Here is more from the Press Release
–Michael Gurian
RAISING AND EDUCATING GIRLS
WITH A REVOLUTIONARY SCIENCE-BASED APPROACH
THAT BUILDS STRONG AND SUCCESSFUL WOMEN
Michael Gurian has studied and served girls and their families for thirty years. In Boys and Girls Learn Differently (2000), The Wonder of Girls (2002), and Leadership and the Sexes (2008), he blew the lid off contemporary thinking on how to help girls become strong, confident, and successful women. “We don’t understand girls as well as we think we do,” says Gurian, whose newest book blows the lid off our thinking once again.
The Minds of Girls provides parents, educators, and mentors with a new understanding of who girls are, what they need, and how to raise them to their full potential. The book focuses on brain-based research and practical strategies growing from that science, including tools that have proven successful in the Gurian Institute’s programs and family interventions throughout the world.
Noting an alarming uptick in female depression and anxiety over the last two decades, Gurian provides assets for epigenetic analysis (gene testing) and ways to protect girls from environmental neurotoxins (in food, lotions, and other nearby products).
A father of two grown daughters, he helps parents and others become citizen scientists on a girl’s behalf. Gurian advocates “nature-based theory,” which holds that nature, nurture, and culture are all equally crucial factors in gender development, with nature being foundational.
Nature. The female brain and biological sciences. Genetic factors, including environmental neurotoxins such as lead and aluminum in homes, BPH in plastics, artificial sweeteners, red dye, and monosodium glutamate in food, and endocrine disruptors in fertilizer, have been negatively affecting female gene expression and the development of brain and body over the last fifty years and we can all do something about it.
Nurture. Gurian’s practical analysis and tools for helping with ‘girl drama’ and relational aggression will surprise some readers as he shows how girl drama can be a good and natural experience, one that, with the right guidance from us, can often build emotional boundaries and resilience.
Culture.

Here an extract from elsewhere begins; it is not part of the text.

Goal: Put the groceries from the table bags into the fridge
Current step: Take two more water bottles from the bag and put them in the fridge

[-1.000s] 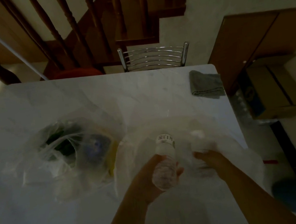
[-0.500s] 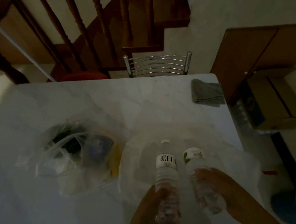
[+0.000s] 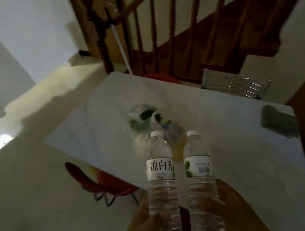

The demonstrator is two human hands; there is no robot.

Lacking a science-based understanding of girls and women, our society, Gurian argues, hopes to solve issues of female development without fully understanding systemic issues. One of those is certainly gender bias and stereotypes, but many issues go far beyond these popular concepts, says Gurian. He presents findings on “gender symbiosis,” and advocates for that new approach to women’s issues.
“Because girls’ issues are biologically and socially interconnected, we can’t solve them anymore just by talking about stereotypes,” he says. “We can only help our girls and women with multiple systems thinking that deals with all elements together.”
In exploring technology use, screen time and social media—an area every parent is asking about today–Gurian provides specific guidelines girls’ themselves are likely to follow as they become scientists of their own development. He provides these guidelines for seven age groups—the seven developmental stages girls go through in life.
Because Gurian has worked with Fortune 500 companies in tech and engineering fields to help advance women, his insights on how to build better math, science, and technology success for girls provide a rich new call to action for parents and school systems.
The Minds of Girls is a profound road map for raising healthy girls. Inspiring, good-natured in its humor, and always practical, it is a parent’s bible for raising healthy and resilient daughters.